[Provided entries Boundary: Start]
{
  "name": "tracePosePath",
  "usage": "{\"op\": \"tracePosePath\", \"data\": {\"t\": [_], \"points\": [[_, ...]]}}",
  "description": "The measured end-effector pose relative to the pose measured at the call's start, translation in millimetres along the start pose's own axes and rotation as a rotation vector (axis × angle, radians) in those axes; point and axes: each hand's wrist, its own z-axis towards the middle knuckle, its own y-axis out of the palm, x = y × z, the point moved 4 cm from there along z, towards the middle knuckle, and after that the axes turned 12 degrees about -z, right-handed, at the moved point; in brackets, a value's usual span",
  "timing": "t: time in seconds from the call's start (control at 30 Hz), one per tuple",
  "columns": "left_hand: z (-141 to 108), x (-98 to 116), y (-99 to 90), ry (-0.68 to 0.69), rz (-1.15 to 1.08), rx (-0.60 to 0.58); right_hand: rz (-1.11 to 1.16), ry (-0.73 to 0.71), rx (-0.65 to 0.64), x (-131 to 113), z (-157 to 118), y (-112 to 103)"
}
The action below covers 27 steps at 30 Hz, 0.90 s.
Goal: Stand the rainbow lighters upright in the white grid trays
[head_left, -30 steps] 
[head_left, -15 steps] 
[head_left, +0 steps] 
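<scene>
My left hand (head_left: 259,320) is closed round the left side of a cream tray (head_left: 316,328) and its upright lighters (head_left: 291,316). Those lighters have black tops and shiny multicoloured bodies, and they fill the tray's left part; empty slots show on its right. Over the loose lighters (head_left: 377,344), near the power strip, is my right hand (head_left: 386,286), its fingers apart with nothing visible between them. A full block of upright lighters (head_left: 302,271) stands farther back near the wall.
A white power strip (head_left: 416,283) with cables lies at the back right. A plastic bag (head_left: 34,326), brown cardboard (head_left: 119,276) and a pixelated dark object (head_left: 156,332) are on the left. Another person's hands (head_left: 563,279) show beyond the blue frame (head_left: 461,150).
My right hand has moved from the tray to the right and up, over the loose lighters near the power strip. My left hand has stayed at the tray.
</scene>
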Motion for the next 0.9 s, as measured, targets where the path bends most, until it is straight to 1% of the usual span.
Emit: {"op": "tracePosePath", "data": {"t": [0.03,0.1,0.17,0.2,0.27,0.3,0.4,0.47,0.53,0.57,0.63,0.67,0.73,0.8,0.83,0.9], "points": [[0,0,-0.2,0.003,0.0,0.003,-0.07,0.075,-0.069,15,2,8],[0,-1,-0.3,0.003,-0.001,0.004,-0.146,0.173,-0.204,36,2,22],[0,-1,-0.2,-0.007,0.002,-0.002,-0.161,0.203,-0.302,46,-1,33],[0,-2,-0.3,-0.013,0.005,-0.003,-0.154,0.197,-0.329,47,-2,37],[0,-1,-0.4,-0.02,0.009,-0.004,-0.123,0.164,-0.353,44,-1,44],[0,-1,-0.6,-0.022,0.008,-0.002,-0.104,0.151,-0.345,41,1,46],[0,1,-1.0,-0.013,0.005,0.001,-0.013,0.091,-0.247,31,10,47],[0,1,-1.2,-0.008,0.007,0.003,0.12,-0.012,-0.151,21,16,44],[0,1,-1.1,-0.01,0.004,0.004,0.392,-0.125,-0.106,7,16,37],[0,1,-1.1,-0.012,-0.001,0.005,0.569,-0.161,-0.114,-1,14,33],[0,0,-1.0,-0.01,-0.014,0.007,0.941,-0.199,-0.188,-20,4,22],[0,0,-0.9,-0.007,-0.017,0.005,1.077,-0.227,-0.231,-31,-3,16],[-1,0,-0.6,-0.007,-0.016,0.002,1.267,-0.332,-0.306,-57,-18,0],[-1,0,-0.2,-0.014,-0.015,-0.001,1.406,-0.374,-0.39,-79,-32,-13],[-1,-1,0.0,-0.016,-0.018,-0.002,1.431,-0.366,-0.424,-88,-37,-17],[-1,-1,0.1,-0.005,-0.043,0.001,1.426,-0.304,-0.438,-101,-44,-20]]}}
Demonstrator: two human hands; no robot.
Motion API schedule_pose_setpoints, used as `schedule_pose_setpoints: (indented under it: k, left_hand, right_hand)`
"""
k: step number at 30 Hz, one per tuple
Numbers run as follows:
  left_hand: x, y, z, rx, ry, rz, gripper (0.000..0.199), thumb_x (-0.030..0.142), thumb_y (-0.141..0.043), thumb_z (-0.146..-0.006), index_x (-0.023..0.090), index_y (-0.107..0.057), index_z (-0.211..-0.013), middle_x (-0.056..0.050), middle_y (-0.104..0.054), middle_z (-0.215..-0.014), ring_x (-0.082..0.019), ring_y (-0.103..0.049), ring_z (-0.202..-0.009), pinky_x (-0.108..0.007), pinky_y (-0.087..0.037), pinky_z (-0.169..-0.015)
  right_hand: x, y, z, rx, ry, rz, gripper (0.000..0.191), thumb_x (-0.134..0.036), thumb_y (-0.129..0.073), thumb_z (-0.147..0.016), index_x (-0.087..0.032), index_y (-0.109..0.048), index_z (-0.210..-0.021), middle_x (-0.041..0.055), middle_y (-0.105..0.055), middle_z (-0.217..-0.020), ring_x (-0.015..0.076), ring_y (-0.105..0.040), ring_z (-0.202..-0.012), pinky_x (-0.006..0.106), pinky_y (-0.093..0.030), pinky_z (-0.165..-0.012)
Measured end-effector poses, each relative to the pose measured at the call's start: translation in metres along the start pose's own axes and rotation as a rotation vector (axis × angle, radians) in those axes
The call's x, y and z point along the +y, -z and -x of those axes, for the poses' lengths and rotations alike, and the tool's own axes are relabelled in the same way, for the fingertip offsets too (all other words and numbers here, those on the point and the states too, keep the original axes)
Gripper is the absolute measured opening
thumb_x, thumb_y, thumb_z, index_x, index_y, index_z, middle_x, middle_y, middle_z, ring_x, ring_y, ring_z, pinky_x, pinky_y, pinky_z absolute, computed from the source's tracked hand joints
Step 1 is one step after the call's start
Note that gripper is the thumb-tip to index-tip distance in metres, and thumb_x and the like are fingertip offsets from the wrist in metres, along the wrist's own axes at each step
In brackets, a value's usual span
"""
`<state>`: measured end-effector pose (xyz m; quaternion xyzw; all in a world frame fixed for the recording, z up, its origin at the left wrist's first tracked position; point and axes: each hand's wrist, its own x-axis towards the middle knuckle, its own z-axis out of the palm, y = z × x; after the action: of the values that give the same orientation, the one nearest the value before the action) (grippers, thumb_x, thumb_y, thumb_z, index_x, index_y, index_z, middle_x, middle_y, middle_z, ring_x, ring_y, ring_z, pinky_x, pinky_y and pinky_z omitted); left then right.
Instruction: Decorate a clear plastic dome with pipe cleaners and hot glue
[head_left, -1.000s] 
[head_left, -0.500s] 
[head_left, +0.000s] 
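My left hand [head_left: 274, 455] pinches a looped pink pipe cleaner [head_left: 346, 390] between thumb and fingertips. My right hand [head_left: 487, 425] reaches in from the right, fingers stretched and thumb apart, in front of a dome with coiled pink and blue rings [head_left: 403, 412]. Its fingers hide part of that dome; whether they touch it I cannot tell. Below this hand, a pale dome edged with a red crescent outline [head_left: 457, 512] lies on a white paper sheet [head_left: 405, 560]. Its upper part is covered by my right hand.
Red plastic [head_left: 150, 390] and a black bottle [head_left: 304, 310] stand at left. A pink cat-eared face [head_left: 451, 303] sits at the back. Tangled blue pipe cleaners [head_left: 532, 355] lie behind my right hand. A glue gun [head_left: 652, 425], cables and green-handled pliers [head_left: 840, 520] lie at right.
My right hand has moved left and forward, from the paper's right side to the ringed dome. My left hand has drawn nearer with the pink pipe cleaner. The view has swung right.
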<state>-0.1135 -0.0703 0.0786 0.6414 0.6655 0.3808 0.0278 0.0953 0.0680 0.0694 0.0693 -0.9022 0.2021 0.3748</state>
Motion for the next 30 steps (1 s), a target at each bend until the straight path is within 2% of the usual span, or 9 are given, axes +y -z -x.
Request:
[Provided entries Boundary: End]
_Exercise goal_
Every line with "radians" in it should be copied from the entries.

_Written reply_
  "description": "The measured end-effector pose relative to the pose measured at the call's start, translation in millimetres along the start pose's own axes and rotation as a rotation vector (axis × angle, radians) in those axes; point and axes: each hand's wrist, its own z-axis towards the middle knuckle, its own y-axis out of the palm, x = y × z, the point moved 4 cm from there along z, towards the middle knuckle, and after that the axes turned 12 degrees about -z, right-handed, at the moved point; in brackets, a value's usual span",
Measured end-effector poses, each relative to the pose measured at the call's start: translation in metres along the start pose's own axes and rotation as a rotation vector (axis × angle, radians) in those axes

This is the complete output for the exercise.